[PROBLEM DETAILS] Make an exact copy, from the records below, of the lines from the line containing "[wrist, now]" to the line containing "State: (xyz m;", both lines included, excluding pictures.

[SUPPLIED RECORDS]

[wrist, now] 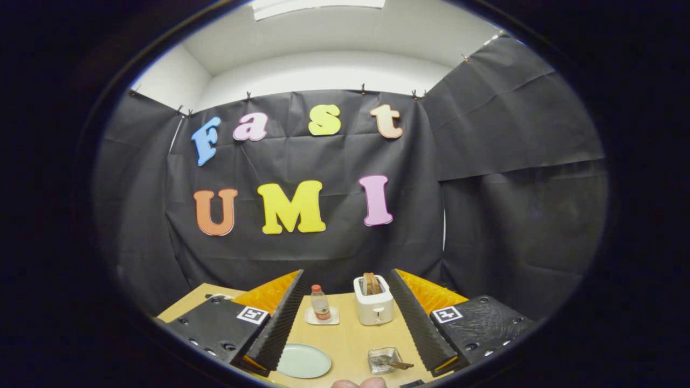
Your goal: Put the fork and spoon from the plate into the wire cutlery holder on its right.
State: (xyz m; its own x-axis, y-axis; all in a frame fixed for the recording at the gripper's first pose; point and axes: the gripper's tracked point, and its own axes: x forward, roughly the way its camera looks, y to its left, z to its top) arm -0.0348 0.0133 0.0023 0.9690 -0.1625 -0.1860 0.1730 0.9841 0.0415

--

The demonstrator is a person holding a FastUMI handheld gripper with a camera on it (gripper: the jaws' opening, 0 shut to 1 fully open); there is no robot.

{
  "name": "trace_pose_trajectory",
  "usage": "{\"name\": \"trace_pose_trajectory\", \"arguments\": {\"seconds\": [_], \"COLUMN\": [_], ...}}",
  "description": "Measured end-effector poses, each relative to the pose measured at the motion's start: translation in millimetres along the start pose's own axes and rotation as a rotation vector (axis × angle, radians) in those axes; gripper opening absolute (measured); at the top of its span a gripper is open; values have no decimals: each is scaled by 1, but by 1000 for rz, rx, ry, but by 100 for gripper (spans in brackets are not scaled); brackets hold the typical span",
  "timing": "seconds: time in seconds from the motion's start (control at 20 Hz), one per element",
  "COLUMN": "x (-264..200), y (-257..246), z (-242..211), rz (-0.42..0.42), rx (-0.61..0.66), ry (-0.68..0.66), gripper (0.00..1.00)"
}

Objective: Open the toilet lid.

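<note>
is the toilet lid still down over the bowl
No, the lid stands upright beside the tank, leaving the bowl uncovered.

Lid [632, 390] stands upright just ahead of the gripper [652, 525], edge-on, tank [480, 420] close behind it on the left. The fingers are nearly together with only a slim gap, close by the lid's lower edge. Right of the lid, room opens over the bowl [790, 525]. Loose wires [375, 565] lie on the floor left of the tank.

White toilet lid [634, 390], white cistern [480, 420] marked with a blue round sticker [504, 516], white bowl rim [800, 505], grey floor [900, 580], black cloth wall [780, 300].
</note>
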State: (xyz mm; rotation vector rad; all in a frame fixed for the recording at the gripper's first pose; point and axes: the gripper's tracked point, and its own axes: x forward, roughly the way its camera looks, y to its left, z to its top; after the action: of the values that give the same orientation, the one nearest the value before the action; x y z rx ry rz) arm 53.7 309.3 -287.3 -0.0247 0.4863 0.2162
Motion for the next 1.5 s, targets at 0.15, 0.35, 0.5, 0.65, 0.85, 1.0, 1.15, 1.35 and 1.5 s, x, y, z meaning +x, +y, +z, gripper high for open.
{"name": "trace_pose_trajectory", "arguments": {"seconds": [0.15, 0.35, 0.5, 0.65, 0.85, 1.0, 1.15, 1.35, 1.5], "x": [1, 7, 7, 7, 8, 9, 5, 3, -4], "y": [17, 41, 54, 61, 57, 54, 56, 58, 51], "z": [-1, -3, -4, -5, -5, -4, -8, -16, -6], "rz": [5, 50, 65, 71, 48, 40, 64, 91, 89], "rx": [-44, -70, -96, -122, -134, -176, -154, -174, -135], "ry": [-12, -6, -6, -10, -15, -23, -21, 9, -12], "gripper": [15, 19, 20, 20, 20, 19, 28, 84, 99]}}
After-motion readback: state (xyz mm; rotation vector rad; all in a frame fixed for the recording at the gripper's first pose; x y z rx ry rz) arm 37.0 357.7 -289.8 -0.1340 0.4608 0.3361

[EXERCISE OUTPUT]
[wrist, now] 
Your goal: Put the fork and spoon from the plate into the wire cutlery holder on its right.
State: (xyz m; its own x-axis, y-axis; all in a frame fixed for the recording at the gripper's first pose; point and axes: the gripper's tracked point, and its own axes: x forward, roughly the way its camera looks, y to its left, z to its top) arm -0.0348 0.0133 0.0023 0.9690 -0.1625 -0.1860 0.1730 0.9841 0.0415

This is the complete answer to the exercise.